Все замерли и посмотрели на Ярославцева.
– Ох, Александр Иванович, – недовольно проговорил Ярославцев. – Дайте вы сюда эту бумажку. Ну что вам-то? Хуже от этой тысячи, что ли? Ну, тысяча и тысяча! Эка невидаль!
– Это откуда еще тысяча появилась? – растерянно спросил Заикин.
– Откуда, откуда! Ну, не украл же я ее! – Ярославцев был в полном отчаянии. – Хотел как лучше сделать...
Заикин вплотную подошел к Ярославцеву и зло сказал:
– Мы с тобой, когда чемпионат организовывали, когда копейки свои складывали, об чем договаривались? Чтоб друг от друга ничего не утаивать! Чтобы никаких шахер-махеров промеж нас не было! Откуда взялась эта тысяча?
– Да что вы привязались все ко мне?! – плачущим голосом закричал Ярославцев. – Тоже мне, нашли разбойника! Хватайте, вяжите Ярославцева! Он тысячу рублей для них же достал! В Сибирь его, на каторгу.
– Ты не юродствуй, – сурово прервал его Заикин. – Я хочу знать, чем эта тысяча пахнет!
– Овечками она пахнет! – еще пуще закричал Ярославцев. – Баранчиками! – И передразнил Заи-кина: – «Живые души»... «С голоду подохнут»... Я их еще три часа тому назад всех оптом продал!
– Кому? – Ошеломленный Заикин опустился в кресло.
– Кому, кому. – Ярославцев хитровато оглядел всех и подмигнул Куприну. – Тому благодетелю, который подарил их тебе. Землевладельцу Херсонской губернии, господину помещику Харченко!
– Ну, мерзавец! – восхищенно сказал Пильский.
– С ума сойти! – простонал Саша Диабели.
– Петр Данилович! Гениальный ты администратор! – сказал Куприн. – Но тысяча-то откуда? Всем этим баранам красная цена триста рублей.
– А я их ему за тысячу, – сказал Ярославцев.
– Так это же грабеж! – еле вымолвил Заикин.

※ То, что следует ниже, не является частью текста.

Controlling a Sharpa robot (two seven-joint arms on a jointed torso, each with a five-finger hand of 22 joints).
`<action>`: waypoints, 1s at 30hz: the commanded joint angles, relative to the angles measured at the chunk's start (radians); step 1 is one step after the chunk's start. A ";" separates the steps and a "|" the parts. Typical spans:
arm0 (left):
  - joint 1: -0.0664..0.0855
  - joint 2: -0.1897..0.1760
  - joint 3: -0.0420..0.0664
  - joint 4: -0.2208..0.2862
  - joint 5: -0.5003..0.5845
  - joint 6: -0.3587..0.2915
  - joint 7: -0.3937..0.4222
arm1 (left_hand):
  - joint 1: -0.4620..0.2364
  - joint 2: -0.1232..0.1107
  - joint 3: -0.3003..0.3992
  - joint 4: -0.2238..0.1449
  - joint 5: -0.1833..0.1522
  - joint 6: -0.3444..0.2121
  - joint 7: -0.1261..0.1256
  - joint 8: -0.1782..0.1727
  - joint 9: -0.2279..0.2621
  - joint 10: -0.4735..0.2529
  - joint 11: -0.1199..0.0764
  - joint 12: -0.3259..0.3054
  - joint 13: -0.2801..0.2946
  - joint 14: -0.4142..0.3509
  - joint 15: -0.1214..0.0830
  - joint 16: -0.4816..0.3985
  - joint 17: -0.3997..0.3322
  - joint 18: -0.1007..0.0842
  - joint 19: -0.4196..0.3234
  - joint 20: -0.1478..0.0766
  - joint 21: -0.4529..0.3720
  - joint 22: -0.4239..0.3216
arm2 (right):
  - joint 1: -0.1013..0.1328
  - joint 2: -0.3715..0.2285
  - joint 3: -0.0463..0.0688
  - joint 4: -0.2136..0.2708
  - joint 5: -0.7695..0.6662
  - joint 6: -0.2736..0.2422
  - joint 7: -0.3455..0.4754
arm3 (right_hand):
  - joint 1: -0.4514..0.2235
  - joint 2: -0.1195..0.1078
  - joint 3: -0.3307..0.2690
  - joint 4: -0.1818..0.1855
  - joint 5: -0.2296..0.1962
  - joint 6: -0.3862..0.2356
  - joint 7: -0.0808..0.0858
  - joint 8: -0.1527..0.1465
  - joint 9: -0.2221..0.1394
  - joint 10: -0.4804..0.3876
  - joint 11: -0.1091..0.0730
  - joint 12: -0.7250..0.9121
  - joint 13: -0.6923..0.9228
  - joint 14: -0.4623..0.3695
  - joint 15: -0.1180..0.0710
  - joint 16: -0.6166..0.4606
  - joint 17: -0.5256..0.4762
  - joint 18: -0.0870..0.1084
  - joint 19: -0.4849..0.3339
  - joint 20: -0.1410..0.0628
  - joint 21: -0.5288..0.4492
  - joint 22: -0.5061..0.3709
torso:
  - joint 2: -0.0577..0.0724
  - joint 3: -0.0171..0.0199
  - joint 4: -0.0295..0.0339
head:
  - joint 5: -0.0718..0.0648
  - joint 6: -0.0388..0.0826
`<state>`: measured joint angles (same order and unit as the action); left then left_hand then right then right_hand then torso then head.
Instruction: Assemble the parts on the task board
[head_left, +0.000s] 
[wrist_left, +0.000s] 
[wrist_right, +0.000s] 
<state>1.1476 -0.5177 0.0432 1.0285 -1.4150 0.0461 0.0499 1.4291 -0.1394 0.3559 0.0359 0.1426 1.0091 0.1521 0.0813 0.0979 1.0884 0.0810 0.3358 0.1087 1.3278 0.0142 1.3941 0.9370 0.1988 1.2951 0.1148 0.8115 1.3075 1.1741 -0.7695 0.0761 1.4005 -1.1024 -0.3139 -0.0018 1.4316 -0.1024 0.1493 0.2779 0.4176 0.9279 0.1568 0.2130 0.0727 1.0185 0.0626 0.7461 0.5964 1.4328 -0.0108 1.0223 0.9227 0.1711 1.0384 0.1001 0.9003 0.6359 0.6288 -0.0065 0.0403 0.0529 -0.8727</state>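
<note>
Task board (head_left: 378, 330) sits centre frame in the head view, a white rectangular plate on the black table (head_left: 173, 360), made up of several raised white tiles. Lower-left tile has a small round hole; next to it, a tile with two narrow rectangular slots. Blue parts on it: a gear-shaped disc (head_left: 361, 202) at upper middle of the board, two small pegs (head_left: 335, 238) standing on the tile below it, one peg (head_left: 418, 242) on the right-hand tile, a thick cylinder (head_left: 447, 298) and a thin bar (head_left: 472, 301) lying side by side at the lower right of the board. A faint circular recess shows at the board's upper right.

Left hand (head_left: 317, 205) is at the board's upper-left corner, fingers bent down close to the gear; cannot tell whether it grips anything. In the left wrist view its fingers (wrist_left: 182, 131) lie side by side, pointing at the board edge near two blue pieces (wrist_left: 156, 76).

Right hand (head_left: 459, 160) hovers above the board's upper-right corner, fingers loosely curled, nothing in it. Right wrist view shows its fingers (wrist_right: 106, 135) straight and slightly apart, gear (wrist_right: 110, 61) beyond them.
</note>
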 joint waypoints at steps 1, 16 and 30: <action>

– Ничего подобного, – спокойно ответил Ярославцев. – Зато он теперь к искусству приобщен. Ничто в жизни не дается даром!
– Ой, жулик, – растерянно выдохнул Заикин, и все разразились гомерическим хохотом.
Раздался стук в дверь.
– Кто там еще? – вытирая слезы, крикнул Заикин.
Просунулась голова коридорного:
– Иван Михайлович! К вам человек от господ Пташниковых.
– Проси! – крикнул Заикин.
– Слушаюсь!
Коридорный исчез, дверь распахнулась, и в номер вошел усатый человек в кожаных крагах, шоферских рукавицах и в фуражке, на околыше которой были укреплены очки – «консервы».
– Желаю здравствовать! – сказал он. – Анатолий Васильевич, Иван Васильевич и Николай Васильевич, а также их матушка Анна Ивановна и дядя ихний Дмитрий Тимофеевич господа Пташниковы просят господина Заикина Ивана Михайловича отужинать с ними перед его отъездом.
– Это когда же? – удивился Заикин и посмотрел на часы.
– Прямо сей момент. Ждут-с, можно сказать, вас за столом. Для чего и автомобиль за вами прислали, – сказал человек в крагах.
Заикин быстро оглядел друзей. Куприн незаметно кивнул ему головой.
– Сейчас соберусь, – сказал Заикин.
– Слушаюсь. – Человек в крагах вышел.
Заикин сорвал с себя халат и стал быстро переодеваться.
– М-да... – задумчиво сказал Петр Пильский. – Из трех самых богатых домов в Одессе этот, пожалуй, наиболее пристойный.
– Несмотря на свои миллионы, они счастливо сумели сохранить довольно симпатичную патриархальную демократичность, – сказал Саша Диабели.
– Люди хорошие, добрые, – отозвался Заикин, натягивая башмаки. – Братья-то шалопуты, а дядька их – умница.
– Ваня, попроси у них денег, – вставил Ярославцев.